TASK GOAL
Would you output the entries below only from the line containing "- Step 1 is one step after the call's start" through the line containing "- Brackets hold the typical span", exactly as they stand and with both ends included?

SOURCE MATERIAL
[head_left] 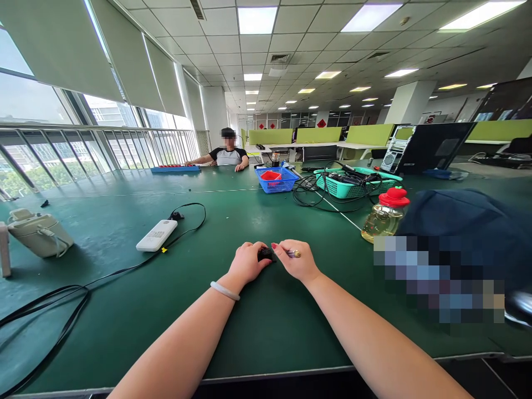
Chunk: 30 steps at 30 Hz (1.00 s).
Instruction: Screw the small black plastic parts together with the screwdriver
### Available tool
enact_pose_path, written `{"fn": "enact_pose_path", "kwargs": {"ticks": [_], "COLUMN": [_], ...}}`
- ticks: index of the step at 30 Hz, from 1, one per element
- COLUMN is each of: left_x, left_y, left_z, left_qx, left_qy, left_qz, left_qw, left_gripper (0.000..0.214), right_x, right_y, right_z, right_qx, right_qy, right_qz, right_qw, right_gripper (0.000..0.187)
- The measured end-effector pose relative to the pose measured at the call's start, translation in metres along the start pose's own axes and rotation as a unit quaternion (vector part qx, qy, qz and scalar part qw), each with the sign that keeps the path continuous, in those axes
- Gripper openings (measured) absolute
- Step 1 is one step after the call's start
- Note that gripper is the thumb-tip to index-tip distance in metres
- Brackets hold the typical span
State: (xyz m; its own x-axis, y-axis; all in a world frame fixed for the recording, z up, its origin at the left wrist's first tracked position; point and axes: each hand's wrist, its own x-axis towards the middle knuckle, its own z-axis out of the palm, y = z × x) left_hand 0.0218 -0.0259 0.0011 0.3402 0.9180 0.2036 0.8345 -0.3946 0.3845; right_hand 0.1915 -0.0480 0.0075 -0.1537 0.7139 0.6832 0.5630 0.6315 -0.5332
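In the middle of the green table (233,310), my left hand (247,260) is closed round a small black object (265,254), keeping it on the tabletop. Its kind is mostly hidden by the fingers. A pale bangle (225,291) circles the left wrist. Right beside it, my right hand (297,260) is closed on a slim tool with a gold-coloured end (295,254). The tool's end sticks out of the fist, and its front part, hidden by the thumb and fingers, points towards the black object. I cannot tell whether the two touch.
A white power strip (157,235) with a black cable lies left, near a beige case (39,233). Rightward stand a red-lidded bottle (384,216) and a dark blue cloth item (461,227). Blue (277,184) and green baskets (344,190) sit farther back; a person (229,155) sits opposite.
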Motion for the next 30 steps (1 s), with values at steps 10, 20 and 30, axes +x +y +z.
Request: {"fn": "enact_pose_path", "kwargs": {"ticks": [10, 20, 30], "left_x": [0.0, 0.0, 0.001], "left_y": [0.0, -0.001, 0.0], "left_z": [-0.001, 0.0, 0.0], "left_qx": [-0.012, -0.018, -0.022], "left_qy": [-0.002, -0.005, -0.013], "left_qz": [-0.001, -0.013, -0.012], "left_qw": [1.0, 1.0, 1.0], "left_gripper": [0.031, 0.035, 0.036], "right_x": [0.003, 0.005, 0.007], "right_y": [0.005, 0.02, 0.038], "right_z": [-0.004, 0.0, 0.005], "right_qx": [0.166, 0.184, 0.281], "right_qy": [0.049, 0.086, 0.073], "right_qz": [0.119, 0.197, 0.276], "right_qw": [0.978, 0.959, 0.916], "right_gripper": [0.058, 0.063, 0.056]}}
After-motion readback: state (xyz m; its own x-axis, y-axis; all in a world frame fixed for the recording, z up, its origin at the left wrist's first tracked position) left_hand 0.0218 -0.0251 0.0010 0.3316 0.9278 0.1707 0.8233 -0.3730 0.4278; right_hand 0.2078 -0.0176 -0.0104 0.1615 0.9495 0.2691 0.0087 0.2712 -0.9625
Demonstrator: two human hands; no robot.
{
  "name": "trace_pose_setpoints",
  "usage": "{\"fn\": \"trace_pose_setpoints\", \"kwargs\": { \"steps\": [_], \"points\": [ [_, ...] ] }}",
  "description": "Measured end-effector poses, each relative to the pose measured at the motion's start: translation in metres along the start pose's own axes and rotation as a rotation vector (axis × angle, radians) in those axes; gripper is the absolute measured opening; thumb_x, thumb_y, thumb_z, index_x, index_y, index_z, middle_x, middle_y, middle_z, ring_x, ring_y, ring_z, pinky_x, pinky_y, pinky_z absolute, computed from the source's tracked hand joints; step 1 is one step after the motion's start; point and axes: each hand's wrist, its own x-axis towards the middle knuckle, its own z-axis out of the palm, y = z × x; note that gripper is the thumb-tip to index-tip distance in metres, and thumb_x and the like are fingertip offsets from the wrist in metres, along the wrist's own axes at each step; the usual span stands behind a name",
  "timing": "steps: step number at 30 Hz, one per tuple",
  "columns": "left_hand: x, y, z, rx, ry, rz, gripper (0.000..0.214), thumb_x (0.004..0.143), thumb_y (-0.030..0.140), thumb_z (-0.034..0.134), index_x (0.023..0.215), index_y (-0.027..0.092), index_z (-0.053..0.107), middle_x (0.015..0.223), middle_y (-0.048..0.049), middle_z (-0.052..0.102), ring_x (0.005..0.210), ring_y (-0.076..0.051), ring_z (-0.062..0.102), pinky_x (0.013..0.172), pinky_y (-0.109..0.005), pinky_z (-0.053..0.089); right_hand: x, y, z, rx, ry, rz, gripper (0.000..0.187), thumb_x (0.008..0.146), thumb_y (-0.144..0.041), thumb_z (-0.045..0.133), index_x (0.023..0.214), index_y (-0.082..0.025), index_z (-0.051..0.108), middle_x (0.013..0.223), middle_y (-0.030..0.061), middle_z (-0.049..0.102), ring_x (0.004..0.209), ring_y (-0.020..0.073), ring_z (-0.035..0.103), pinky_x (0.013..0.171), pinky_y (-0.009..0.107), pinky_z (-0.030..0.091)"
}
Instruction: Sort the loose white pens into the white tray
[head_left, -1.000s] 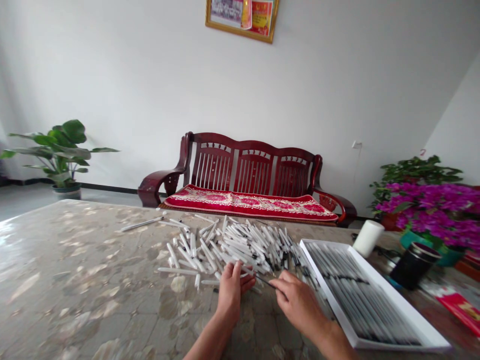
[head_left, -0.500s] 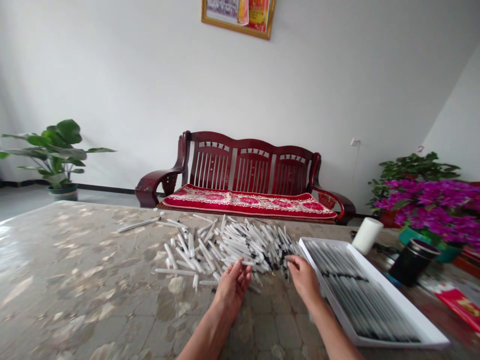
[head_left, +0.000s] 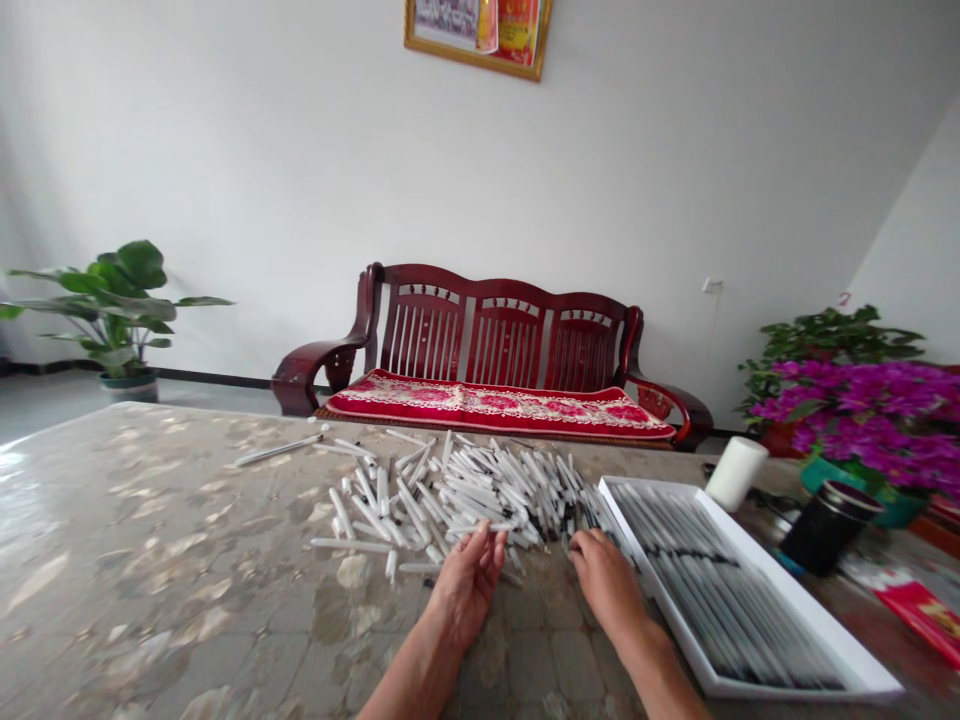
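Note:
A heap of white pen tubes and black parts (head_left: 465, 485) lies in the middle of the marble table (head_left: 172, 560). My left hand (head_left: 466, 582) rests at the heap's near edge, its fingers curled round a white tube. Beside it, my right hand (head_left: 606, 580) lies back up between the heap and a white tray (head_left: 799, 592). Its fingertips are bent down into the dark pieces and hidden. The tray holds rows of finished pens.
A white cup (head_left: 736, 474), a black cup (head_left: 829, 525), purple flowers (head_left: 862, 410) and a red packet (head_left: 926, 615) crowd the table's right end. One long pen (head_left: 281, 448) lies apart at the left. Behind stand a red wooden bench (head_left: 487, 350) and a potted plant (head_left: 112, 310).
My right hand, which held a thin black refill near my left hand, reached to the heap beside the tray and then drew back a little. My left hand slid slightly forward onto the tubes.

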Motion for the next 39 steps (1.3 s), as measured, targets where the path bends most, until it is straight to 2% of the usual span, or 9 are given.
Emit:
{"fn": "trace_pose_setpoints", "kwargs": {
  "steps": [3, 6, 10, 14, 19, 25, 33, 39],
  "points": [
    [-0.001, -0.002, 0.002, 0.047, -0.013, 0.006, 0.017, 0.089, 0.004, 0.058, 0.073, 0.011, 0.059, 0.067, -0.0061, 0.072, 0.062, -0.013, 0.073, 0.055, -0.017, 0.060, -0.002, -0.001, 0.003, 0.203, 0.097, 0.032, 0.014, 0.084, -0.019, 0.052, 0.079, -0.022, 0.066, 0.084, 0.0073, 0.070, 0.082, 0.0237, 0.068, 0.072, 0.031, 0.047],
    [-0.001, -0.003, 0.002, 0.079, -0.010, 0.015, 0.017, 0.088, 0.004, 0.059, 0.074, 0.012, 0.058, 0.067, -0.0064, 0.072, 0.062, -0.013, 0.073, 0.055, -0.018, 0.060, -0.004, -0.011, 0.008, 0.629, 0.159, 0.121, 0.014, 0.081, -0.033, 0.056, 0.081, -0.023, 0.066, 0.079, 0.0058, 0.071, 0.075, 0.0233, 0.068, 0.070, 0.033, 0.051],
    [0.000, -0.005, 0.001, 0.100, -0.006, 0.027, 0.015, 0.088, 0.004, 0.060, 0.075, 0.012, 0.058, 0.067, -0.0064, 0.072, 0.063, -0.013, 0.073, 0.057, -0.018, 0.060, -0.007, -0.034, 0.012, 1.147, 0.129, 0.279, 0.028, 0.071, -0.045, 0.067, 0.085, -0.021, 0.067, 0.075, 0.0048, 0.072, 0.069, 0.0241, 0.069, 0.063, 0.034, 0.056],
    [-0.001, -0.007, 0.001, 0.133, -0.022, 0.035, 0.014, 0.087, 0.004, 0.061, 0.075, 0.012, 0.060, 0.068, -0.0063, 0.072, 0.064, -0.013, 0.073, 0.060, -0.019, 0.061, -0.009, -0.055, 0.009, 1.357, 0.104, 0.366, 0.030, 0.066, -0.044, 0.074, 0.083, -0.020, 0.068, 0.075, 0.0038, 0.072, 0.072, 0.0239, 0.069, 0.066, 0.035, 0.058],
    [-0.003, -0.010, 0.001, 0.177, -0.041, 0.035, 0.014, 0.085, 0.001, 0.061, 0.074, 0.010, 0.064, 0.067, -0.0057, 0.071, 0.061, -0.012, 0.072, 0.059, -0.019, 0.060, -0.011, -0.067, 0.007, 1.456, 0.081, 0.408, 0.029, 0.064, -0.040, 0.077, 0.082, -0.019, 0.068, 0.075, 0.0035, 0.072, 0.073, 0.0232, 0.070, 0.067, 0.034, 0.058],
    [-0.002, -0.012, -0.001, 0.205, -0.065, 0.042, 0.012, 0.079, 0.001, 0.069, 0.073, 0.011, 0.066, 0.068, -0.0052, 0.072, 0.063, -0.013, 0.072, 0.061, -0.019, 0.060, -0.011, -0.067, 0.009, 1.481, 0.107, 0.434, 0.029, 0.063, -0.040, 0.078, 0.080, -0.019, 0.068, 0.073, 0.0028, 0.072, 0.072, 0.0230, 0.070, 0.067, 0.034, 0.058],
    [-0.002, -0.012, 0.000, 0.213, -0.052, 0.049, 0.013, 0.077, 0.000, 0.071, 0.073, 0.012, 0.066, 0.066, -0.0035, 0.071, 0.063, -0.013, 0.072, 0.061, -0.019, 0.060, -0.009, -0.065, 0.008, 1.401, 0.109, 0.380, 0.027, 0.063, -0.040, 0.076, 0.077, -0.019, 0.069, 0.071, 0.0037, 0.072, 0.068, 0.0227, 0.069, 0.065, 0.033, 0.057],
    [-0.002, -0.015, -0.002, 0.230, -0.077, 0.073, 0.016, 0.068, 0.005, 0.080, 0.070, 0.013, 0.066, 0.063, -0.0014, 0.070, 0.062, -0.012, 0.071, 0.061, -0.019, 0.059, -0.009, -0.061, 0.011, 1.245, 0.143, 0.289, 0.023, 0.067, -0.040, 0.072, 0.077, -0.019, 0.070, 0.070, 0.0045, 0.073, 0.065, 0.0225, 0.069, 0.063, 0.032, 0.057]
  ]
}}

REPLY
- Step 1 is one step after the call's start
- Note that gripper is the thumb-tip to index-tip distance in metres
- Brackets hold the typical span

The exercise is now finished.